Thursday, December 20, 2007
Is this Japan?
Pictured: a temple in Japan
by Robert Upland
Mariko Suzuki shivers as she teaches at a local Japanese
junior high school. She isn`t allowed to turn on the heater.
That costs money. The students bundle up as best they can
and try to concentrate on the lesson. It is difficult
to write kanji when your fingers are blue.
At a junior high school in Odawara, the children shiver.
The small stove heater in the room is not strong enough to
heat it. Several children will go to hospital that day
suffering from frostbite.
Mariko gazes out the window at the expanse of dirt where
the children play. A grass
field too, costs money it should be assumed.
Yet this spartan existence is touted by the government
as building strength and sacrifice in Japanese youth.

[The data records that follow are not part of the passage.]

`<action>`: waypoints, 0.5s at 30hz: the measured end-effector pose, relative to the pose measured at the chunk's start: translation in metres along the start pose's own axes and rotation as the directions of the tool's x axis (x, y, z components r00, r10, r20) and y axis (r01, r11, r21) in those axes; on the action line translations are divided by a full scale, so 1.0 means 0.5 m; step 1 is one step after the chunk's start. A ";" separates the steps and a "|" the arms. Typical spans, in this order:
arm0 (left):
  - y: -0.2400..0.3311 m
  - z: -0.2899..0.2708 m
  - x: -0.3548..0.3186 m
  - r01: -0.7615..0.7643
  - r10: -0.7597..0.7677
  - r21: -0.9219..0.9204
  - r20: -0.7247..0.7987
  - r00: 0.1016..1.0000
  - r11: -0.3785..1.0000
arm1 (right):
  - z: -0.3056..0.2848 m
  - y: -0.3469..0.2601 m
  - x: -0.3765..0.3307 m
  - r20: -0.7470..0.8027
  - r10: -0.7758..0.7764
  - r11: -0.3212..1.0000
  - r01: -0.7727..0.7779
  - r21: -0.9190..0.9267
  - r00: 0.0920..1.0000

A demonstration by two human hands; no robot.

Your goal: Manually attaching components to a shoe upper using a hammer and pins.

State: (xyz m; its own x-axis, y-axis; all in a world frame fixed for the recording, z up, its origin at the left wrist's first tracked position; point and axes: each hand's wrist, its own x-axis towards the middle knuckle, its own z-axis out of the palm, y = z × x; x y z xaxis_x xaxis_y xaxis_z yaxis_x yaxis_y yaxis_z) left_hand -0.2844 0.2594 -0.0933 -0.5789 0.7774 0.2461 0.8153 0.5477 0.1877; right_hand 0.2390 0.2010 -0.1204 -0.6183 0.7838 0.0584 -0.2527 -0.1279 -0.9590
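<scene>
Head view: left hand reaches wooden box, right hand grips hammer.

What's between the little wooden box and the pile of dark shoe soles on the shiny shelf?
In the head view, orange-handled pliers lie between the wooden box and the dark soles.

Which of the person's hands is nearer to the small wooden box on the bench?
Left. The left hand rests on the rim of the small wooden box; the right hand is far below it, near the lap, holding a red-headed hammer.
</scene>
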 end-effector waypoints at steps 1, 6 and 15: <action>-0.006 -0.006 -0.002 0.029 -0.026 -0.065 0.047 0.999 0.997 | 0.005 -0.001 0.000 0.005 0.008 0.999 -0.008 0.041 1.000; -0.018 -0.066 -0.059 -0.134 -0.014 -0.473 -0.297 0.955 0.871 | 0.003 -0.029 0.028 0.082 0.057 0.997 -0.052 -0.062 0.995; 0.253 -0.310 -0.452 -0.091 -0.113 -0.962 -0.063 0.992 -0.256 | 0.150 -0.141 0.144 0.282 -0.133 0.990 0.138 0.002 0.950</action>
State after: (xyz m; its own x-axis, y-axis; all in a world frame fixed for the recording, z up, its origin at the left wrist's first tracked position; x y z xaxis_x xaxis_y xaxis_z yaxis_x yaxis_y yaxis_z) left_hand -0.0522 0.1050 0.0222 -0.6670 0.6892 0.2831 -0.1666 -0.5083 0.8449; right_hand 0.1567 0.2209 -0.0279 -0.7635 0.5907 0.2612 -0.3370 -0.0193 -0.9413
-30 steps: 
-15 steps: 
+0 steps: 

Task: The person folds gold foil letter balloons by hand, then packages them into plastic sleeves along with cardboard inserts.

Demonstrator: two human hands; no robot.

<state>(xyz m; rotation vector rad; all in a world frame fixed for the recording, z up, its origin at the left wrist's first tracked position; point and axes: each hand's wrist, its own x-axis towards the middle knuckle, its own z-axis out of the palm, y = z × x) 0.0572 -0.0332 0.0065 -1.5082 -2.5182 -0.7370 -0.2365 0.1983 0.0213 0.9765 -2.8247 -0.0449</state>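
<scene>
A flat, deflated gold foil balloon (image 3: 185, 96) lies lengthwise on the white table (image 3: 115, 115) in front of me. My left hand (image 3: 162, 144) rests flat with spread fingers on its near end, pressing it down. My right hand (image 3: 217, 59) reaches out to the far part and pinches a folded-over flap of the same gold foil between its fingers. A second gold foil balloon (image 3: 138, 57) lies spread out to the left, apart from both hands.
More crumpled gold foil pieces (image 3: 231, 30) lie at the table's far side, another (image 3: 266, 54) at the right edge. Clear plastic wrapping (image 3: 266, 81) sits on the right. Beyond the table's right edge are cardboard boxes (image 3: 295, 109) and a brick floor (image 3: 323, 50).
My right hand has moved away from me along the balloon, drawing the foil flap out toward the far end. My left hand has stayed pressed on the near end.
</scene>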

I see it as short changing the people who will be the
future of this country.
It is interesting that in one of the richest nations
of the world, the conditions
one finds at times for students and teachers, smacks
of less advantaged nations like
Further, it is notable what our politicians choose
to spend our tax money on. Routinely it would seem,
the banks of rivers are cemented. Police are paid to
stop motorists for seatbelt violations, but not to stop
the motor cycle gangs known as the bosozoku, who routinely
terrorize and endanger the populous by their
actions. (Note: See our other article about bosozoku,
"The Tribes of Midnight," also at Japan Living)
Japan routinely places in the top ten in military
spending amongst nations. She is often in the top 6
and a large exporter of weapons as well. Again, what
this says to us is arms are more important than our youth.
Of course you will never hear a Japanese politician
actually say this,...
but actions do speak louder than words.